- _Task brief_: Here are some records; copy every line that holds the word "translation".

[[ Material to process, beginning ]]

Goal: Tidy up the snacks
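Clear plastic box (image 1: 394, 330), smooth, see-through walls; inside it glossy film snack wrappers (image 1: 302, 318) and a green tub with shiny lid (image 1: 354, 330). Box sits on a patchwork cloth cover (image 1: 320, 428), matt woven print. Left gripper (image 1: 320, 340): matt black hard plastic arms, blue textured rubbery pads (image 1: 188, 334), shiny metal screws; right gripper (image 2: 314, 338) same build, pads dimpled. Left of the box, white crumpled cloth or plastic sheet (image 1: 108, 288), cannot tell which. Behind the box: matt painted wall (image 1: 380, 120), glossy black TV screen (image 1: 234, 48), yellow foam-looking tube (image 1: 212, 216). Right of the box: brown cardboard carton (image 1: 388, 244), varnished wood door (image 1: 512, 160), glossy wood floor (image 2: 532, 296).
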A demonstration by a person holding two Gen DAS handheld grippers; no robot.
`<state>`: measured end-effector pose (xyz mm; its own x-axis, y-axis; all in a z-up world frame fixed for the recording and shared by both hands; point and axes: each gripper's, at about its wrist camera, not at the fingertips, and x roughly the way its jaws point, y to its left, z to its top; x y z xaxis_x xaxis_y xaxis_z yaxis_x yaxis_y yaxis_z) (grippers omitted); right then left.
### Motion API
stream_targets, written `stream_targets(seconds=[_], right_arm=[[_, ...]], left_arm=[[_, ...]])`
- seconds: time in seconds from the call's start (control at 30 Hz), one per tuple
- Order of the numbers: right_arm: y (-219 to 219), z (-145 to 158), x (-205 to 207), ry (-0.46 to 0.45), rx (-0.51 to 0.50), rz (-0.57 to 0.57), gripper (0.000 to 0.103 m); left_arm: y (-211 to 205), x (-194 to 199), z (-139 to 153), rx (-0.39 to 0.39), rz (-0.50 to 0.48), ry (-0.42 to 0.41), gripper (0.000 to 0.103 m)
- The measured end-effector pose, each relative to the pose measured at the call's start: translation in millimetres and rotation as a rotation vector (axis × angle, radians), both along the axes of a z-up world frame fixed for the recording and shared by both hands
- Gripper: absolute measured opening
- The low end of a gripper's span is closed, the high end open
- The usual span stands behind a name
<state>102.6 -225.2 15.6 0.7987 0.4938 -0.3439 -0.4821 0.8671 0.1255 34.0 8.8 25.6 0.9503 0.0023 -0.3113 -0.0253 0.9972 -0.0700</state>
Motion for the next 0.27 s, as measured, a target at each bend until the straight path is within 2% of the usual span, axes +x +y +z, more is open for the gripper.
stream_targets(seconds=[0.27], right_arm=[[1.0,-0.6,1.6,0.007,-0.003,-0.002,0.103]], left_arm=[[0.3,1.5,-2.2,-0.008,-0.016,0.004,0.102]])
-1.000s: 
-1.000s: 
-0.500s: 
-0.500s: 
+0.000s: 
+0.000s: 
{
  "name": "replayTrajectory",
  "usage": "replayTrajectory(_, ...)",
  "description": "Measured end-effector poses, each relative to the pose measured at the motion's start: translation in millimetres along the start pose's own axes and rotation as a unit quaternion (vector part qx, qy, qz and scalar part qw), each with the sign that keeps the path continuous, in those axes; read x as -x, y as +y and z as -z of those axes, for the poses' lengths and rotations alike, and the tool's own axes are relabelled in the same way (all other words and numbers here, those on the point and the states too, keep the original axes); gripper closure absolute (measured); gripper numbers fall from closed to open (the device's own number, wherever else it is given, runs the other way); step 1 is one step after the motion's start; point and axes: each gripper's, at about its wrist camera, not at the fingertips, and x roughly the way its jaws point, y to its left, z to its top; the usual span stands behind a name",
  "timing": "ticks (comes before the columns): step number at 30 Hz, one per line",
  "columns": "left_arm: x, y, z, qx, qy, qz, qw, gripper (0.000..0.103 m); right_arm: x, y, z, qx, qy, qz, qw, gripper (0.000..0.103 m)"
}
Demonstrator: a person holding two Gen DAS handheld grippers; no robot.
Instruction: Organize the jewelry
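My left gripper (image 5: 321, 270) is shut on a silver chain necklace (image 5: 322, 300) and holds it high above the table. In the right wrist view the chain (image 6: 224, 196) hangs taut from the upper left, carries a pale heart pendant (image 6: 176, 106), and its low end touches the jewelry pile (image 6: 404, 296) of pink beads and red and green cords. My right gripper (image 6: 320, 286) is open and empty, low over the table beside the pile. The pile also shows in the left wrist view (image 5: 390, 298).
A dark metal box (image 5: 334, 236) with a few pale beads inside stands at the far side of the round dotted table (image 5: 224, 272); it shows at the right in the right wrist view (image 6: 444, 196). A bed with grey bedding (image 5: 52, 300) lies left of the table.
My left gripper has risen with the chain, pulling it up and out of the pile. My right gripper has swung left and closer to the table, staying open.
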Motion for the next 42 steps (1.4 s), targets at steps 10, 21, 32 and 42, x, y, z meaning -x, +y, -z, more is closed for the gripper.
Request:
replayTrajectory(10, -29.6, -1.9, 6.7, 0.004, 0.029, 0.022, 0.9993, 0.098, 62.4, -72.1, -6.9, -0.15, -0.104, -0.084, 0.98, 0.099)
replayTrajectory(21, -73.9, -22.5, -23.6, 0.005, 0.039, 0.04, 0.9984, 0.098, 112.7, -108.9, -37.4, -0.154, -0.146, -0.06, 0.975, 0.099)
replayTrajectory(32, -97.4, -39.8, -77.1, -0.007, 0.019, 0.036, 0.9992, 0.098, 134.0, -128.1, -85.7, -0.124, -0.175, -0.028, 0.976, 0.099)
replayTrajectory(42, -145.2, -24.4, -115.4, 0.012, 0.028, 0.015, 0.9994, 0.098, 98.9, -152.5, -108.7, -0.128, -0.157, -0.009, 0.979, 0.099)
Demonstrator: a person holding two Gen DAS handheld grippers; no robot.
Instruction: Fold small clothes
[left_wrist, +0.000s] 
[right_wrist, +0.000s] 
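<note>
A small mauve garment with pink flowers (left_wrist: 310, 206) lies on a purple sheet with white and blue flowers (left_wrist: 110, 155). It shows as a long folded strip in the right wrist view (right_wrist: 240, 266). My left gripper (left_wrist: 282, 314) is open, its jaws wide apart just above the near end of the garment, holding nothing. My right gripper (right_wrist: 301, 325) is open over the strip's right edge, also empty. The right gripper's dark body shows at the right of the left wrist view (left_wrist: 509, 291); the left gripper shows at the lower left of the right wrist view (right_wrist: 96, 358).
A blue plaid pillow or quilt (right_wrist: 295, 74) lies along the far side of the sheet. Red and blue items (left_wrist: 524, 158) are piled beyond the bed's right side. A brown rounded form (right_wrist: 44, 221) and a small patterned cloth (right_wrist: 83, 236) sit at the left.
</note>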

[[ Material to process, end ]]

- _Response box_:
- The measured end-effector pose, each relative to the pose measured at the call's start: translation in millimetres and rotation as a rotation vector (axis × angle, radians), both along the axes of a z-up world frame fixed for the recording and shared by both hands
  "description": "Measured end-effector poses, each relative to the pose measured at the motion's start: translation in millimetres along the start pose's own axes and rotation as a unit quaternion (vector part qx, qy, qz and scalar part qw), each with the sign that keeps the path continuous, in those axes; read x as -x, y as +y and z as -z of those axes, for the poses' lengths and rotations alike, and the tool's own axes are relabelled in the same way (all other words and numbers here, those on the point and the states too, keep the original axes); gripper closure absolute (measured); gripper numbers fall from closed to open (the device's own number, wherever else it is given, runs the other way); step 1 is one step after the motion's start; point and axes: each gripper's, at about its wrist camera, not at the fingertips, and x roughly the way its jaws point, y to its left, z to its top; the usual span stands behind a name",

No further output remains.